Loops are well-known constructs and they are a fundamental and necessary element of programming. This is no different in ADF, where loops play a standard role related to storing values fetched or calculated in a specific location of the data flow. The schema of Data Factory is rather well-known and involves nesting specific calls, etc. This approach involves a trap related to variables because, if they have a loop in their pipeline and are used inside the loop, we expose ourselves to incorrect results. Here, the question may arise as to why this is so, and the answer is very simple – because variables always have the scope of the entire pipeline, not just a single iteration in the loop.

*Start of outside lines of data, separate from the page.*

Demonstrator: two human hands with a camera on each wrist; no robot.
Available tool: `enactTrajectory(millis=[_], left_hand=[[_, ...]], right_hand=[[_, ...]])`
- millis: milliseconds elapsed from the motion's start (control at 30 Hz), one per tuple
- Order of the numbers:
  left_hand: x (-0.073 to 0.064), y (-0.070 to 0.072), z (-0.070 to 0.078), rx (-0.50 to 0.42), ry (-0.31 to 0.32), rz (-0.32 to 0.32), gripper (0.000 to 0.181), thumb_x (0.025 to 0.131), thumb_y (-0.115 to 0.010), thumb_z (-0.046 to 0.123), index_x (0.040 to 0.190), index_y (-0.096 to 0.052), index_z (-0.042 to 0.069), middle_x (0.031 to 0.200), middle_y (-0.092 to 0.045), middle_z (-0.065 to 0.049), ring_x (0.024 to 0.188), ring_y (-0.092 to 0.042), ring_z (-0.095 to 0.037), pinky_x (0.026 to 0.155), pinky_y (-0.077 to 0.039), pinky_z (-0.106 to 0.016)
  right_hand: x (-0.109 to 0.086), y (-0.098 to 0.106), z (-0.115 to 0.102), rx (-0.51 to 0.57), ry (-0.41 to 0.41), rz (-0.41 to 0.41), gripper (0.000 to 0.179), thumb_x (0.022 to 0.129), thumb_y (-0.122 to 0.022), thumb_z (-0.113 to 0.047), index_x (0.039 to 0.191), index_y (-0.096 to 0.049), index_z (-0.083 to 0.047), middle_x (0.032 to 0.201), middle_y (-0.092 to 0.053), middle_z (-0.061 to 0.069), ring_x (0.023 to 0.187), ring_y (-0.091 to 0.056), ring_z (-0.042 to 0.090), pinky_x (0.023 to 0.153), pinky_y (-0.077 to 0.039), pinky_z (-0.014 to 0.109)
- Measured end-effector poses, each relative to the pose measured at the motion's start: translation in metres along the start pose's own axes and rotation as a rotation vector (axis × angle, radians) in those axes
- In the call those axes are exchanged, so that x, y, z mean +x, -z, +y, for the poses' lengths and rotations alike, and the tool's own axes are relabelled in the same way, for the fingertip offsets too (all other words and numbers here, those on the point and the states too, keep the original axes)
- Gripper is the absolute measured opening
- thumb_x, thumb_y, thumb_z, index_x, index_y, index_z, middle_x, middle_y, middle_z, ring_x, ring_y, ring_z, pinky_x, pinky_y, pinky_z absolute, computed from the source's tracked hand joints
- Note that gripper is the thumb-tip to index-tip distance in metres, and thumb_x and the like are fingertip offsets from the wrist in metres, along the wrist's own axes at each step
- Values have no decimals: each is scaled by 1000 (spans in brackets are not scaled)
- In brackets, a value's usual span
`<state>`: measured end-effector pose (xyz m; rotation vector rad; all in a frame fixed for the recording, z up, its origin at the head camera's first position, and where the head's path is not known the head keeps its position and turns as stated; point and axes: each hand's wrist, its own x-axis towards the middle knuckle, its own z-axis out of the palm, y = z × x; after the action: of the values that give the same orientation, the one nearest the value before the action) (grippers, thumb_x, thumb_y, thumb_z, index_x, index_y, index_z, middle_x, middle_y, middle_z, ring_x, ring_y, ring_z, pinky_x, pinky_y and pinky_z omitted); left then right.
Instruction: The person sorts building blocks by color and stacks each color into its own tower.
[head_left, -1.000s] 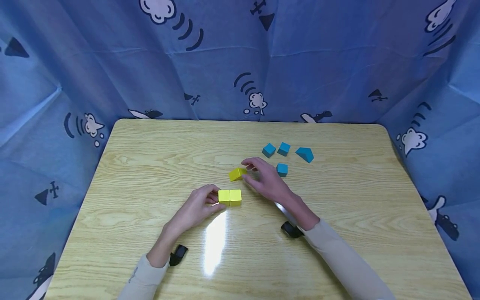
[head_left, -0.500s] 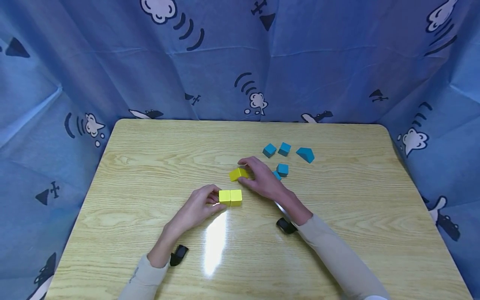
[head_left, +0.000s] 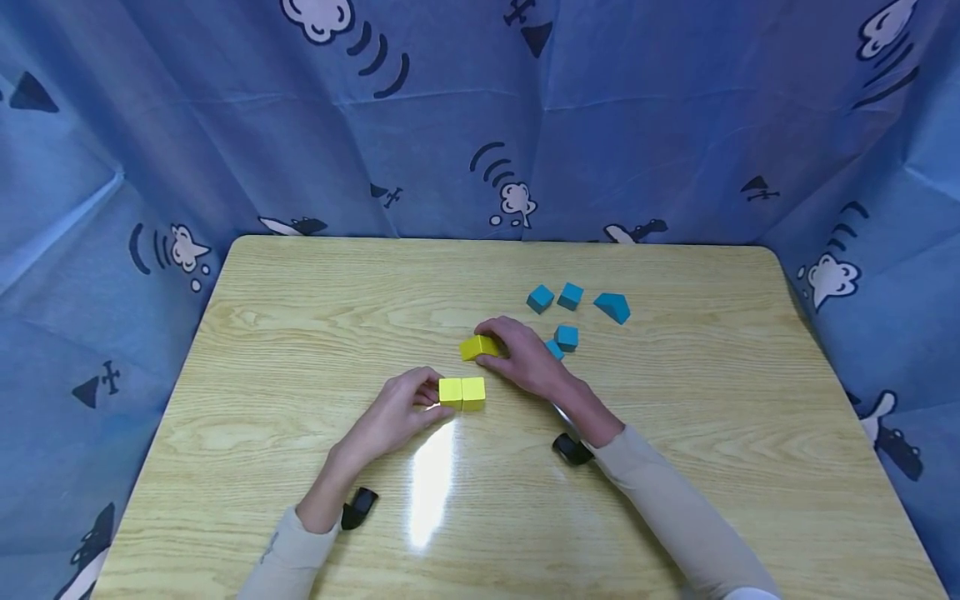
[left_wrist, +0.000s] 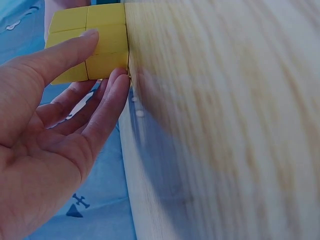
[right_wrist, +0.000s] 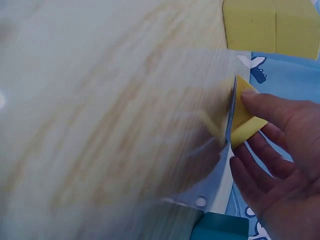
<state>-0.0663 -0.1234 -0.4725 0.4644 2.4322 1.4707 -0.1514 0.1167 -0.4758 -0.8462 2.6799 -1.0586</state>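
Note:
My left hand [head_left: 401,410] holds the left side of a small block of yellow cubes [head_left: 462,393]. From above, two cubes show side by side; in the left wrist view the yellow cubes [left_wrist: 106,42] stand two high, with my thumb pressed on one side and fingertips at the other. Just behind them, my right hand [head_left: 525,357] pinches a yellow triangular block [head_left: 476,347] between thumb and fingers. In the right wrist view this triangular block [right_wrist: 245,117] rests close against the tabletop, my thumb on its face.
Behind my right hand lie several blue pieces: a cube [head_left: 540,298], another cube [head_left: 570,296], a wedge-shaped block [head_left: 612,307] and a cube [head_left: 567,337]. One more blue piece [head_left: 554,349] is partly hidden by the hand. A patterned blue cloth [head_left: 450,125] surrounds the wooden table [head_left: 300,308].
My right hand has moved slightly left and its fingers have closed on the yellow triangular block, uncovering a blue piece behind it. The left hand and yellow cubes have stayed in place.

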Motion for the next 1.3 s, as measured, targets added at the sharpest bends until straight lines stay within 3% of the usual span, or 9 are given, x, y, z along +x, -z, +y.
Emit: enactTrajectory(millis=[600, 867, 1300], left_hand=[[1, 1, 1, 28, -10, -3, 29, 89, -81, 4, 113, -66, 1, 105, -67, -7, 93, -68, -17, 84, -58, -27], [1, 1, 2, 17, -7, -6, 28, 89, -80, 4, 113, -66, 1, 106, -68, -8, 93, -68, -18, 85, -58, -28], [0, 1, 0, 2, -23, -9, 28, 89, -80, 4, 112, -64, 0, 106, -68, -8, 93, -68, -18, 84, -59, -27]], right_hand=[[-12, 15, -21, 32, 35, 52, 37, 91, -81, -17, 123, -66, -4, 119, -67, 7, 108, -65, 24, 95, -55, 42], [-17, 22, -35, 59, 77, 75, 38, 89, -83, -16, 122, -66, -6, 118, -68, 6, 107, -64, 23, 95, -55, 47], [-27, 25, -52, 52, 175, 76, 35, 89, -84, -16, 119, -67, -8, 115, -68, 3, 104, -65, 19, 91, -57, 44]])
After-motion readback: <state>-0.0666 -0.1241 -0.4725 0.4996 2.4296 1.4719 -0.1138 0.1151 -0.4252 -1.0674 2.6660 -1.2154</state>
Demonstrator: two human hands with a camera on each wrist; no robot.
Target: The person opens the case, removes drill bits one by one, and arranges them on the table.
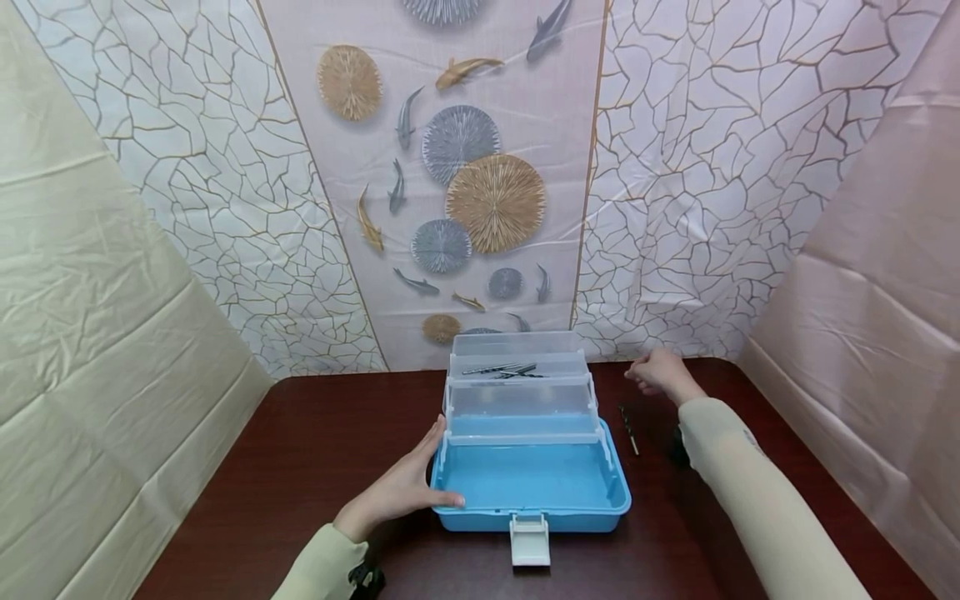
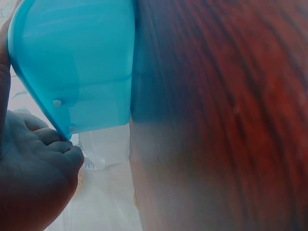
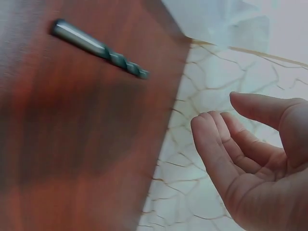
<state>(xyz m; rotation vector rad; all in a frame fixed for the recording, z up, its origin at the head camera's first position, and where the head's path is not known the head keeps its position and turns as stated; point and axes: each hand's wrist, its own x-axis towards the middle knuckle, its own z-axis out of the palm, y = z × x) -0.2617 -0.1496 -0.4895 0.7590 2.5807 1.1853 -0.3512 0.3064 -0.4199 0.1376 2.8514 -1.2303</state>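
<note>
A single drill bit (image 1: 629,430) lies on the dark table (image 1: 315,467), right of the blue box (image 1: 480,522), its long axis running away from the person, fluted end farther. The right hand (image 1: 663,375) is the nearer one, beyond the bit and to its right, apart from it; its fingers bend loosely, thumb apart, holding nothing. The left hand (image 1: 405,486) grips the box's left side, thumb over the rim. One white latch (image 1: 530,542) hangs in front; several bits (image 1: 516,371), overlapping too much to count, lie in an upper clear tray (image 1: 558,367).
</note>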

Let’s examine this with an example – in the image below, we see the logical execution of a loop. We will iterate over an array containing three fruits: Apples, Bananas, and Oranges. Inside the loop, we read the value of the currently processed fruit and save it to a variable in “Set Variable“. We then pass that variable to the next pipeline:
The characteristics of the ForEach loop in ADF are such that individual calls can be sequential, i.e., executed one after another, but there is also the possibility of running them in parallel, which was shown in the above image. So what’s wrong here? Well, as mentioned earlier, variable values have the scope of the entire pipeline, not just a single loop invocation. Therefore, the above image, despite intuitively seeming correct, actually works completely differently.
The correct diagram depicting the execution looks like this:
Each iteration is of course called in parallel, but the “blocks” inside are often not called at exactly the same time. Due to the fact that there is only one variable, each iteration assigns the value of the same variable, so at the beginning the variable has the value “Apples” until the next iteration overwrites it with the value “Oranges” and then “Bananas”. Ultimately, the value “Bananas” will be passed to the calls of the next pipeline in each iteration, because at the time of calling this element the variable had that value. Interesting, isn’t it? Let’s go to the portal to see if ADF behaves in such a way.
So we have two variables: __varListOfFruits, which contains a list of fruits that we will iterate over, and __varResultFruit, which is the variable to which we will assign the fruit from the current iteration – this variable will also be passed to the next pipeline:
Next, we have a loop that iterates over the __varListOfFruits variable:
Please note the Sequential switch which is turned off by default and which affects our result. What impact does it have? Well, when this option is selected, nothing will be parallelized. Inside the loop, we have three tasks:
Set variable assigns the current value of the loop to the __varResultFruit variable:
The Wait task is designed to pause the processing for a few seconds so that we can simulate real execution.
The variable, or rather its value, is passed to the next pipeline.
After running the pipeline in Debug mode, we get the following execution:
What should draw our attention is the fact that individual iterations were executed one after the other – a hint of what happened can be given by the notification from ADF:
This means that Debug mode itself runs everything sequentially, so everything may appear to be working as expected. However, it will be interesting to see what happens when we run the pipeline normally via a trigger:
We see that the sequence of steps is disrupted and individual elements are executed in parallel. When we see what values of the variable are passed to the invoked pipeline, we will be a little surprised because we see that the value “Apples” was passed three times, which was not exactly what we expected:
We have a few points to remember from all of this:
- Variables have a scope of the entire pipeline, not just the loop iteration.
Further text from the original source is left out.